Gadfly at the BPA

(120th in a series of posts on parking)

Gadfly just had to get this off his chest.

Deliver’d the following prepared statement during public comment at the Parking Authority Board meeting yesterday. (The audio of the meeting will eventually be available on the BPA web site.)

Asked that a member of the Board make a motion to include it in the minutes or to attach it to the minutes. No one did.

By the way, the BPA still did not publish the agenda for the meeting beforehand.

Cranky ol’ Gadfly.

Still pursuing the white whale. (in joke)

———-

Ed Gallagher
BPA Board meeting
9/25/2019

I am puzzled by the Board chair’s immediate response to the “technical review” of the Nova and Peron proposals at the August 28 Board meeting: “Basically two 5-story buildings, retail on first floor, apartments above.” That response — without any appreciation of subtlety, without any appreciation of nuance in the City evaluation — flattens the two proposals into undifferentiated clones, thereby justifying the higher purchase price as the determinative factor. If the proposals are the same, yes, certainly, by all means, take the higher offer by Peron. Makes perfect sense.

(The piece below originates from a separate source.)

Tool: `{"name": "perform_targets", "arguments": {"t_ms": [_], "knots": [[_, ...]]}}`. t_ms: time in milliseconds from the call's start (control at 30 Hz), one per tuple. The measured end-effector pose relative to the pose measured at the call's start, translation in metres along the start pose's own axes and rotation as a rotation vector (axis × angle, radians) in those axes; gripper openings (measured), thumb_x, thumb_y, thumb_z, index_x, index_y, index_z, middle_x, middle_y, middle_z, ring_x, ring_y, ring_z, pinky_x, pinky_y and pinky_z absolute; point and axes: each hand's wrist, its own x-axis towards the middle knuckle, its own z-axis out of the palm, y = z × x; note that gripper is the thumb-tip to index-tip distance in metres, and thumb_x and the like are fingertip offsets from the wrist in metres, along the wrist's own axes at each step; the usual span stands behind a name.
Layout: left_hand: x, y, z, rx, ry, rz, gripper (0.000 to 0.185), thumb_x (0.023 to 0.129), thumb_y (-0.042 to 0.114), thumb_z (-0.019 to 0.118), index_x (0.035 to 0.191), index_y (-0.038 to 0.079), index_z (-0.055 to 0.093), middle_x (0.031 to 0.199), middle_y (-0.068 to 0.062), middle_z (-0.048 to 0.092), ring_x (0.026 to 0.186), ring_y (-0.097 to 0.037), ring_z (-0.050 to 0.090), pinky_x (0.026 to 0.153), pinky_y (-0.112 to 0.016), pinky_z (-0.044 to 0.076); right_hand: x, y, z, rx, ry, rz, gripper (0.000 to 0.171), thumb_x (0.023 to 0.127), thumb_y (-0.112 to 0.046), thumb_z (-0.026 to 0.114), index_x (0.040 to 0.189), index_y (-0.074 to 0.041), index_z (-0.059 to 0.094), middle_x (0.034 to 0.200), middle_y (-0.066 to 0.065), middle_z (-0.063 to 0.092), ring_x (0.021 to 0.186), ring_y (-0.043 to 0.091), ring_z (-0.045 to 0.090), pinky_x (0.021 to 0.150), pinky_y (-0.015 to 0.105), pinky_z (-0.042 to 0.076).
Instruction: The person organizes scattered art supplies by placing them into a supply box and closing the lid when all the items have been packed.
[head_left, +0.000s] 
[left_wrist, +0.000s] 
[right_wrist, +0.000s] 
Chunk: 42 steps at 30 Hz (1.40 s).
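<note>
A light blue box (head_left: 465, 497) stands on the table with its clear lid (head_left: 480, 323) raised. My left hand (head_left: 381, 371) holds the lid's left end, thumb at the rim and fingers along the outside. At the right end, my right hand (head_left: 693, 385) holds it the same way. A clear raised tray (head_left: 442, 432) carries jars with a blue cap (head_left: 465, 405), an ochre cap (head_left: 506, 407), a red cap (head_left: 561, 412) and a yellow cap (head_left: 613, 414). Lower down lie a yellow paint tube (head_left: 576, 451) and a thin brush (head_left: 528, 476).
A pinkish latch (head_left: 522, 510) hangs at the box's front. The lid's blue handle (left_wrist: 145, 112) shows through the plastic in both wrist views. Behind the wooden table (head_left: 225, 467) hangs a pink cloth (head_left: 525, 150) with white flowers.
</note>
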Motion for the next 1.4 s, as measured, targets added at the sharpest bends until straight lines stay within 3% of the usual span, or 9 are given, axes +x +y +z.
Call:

But in my judgment, a judgment based on the City evaluation that the Board requested, the proposals are clearly not the same. The proposals, in fact, are significantly different. Here, according to the City evaluation, is what we lose by favoring Peron:

  • possibly 45 apartments instead of 32 (whether Nova proposed 5 floors of residential as indicated in the City report or 4 was, strangely, not resolved)
  • “a mixture of market rate residential apartment sizes, presenting a potentially more resilient residential product”
  • “a rooftop restaurant concept, providing greater use of the building by the public and potentially driving more transient parkers to the Polk Street Parking Garage”
  • a design “emulating elements found on the former Bethlehem Steel site”
  • a design that “not only encourages the pedestrian interest in the Third Street corridor, but also draws interest down Polk Street”
  • a design adding “a variety of building styles to the corridor and . . . inclusive of more desirable design elements”
  • “overall aesthetics, including the stone arches reflecting the ruins and the steel elements, [that] provide an overall stronger relationship to the place in which the building is located”
  • “proposed use of the building [that] is more comprehensive, providing commercial opportunities beyond first floor retail and greater opportunity for use by the general public”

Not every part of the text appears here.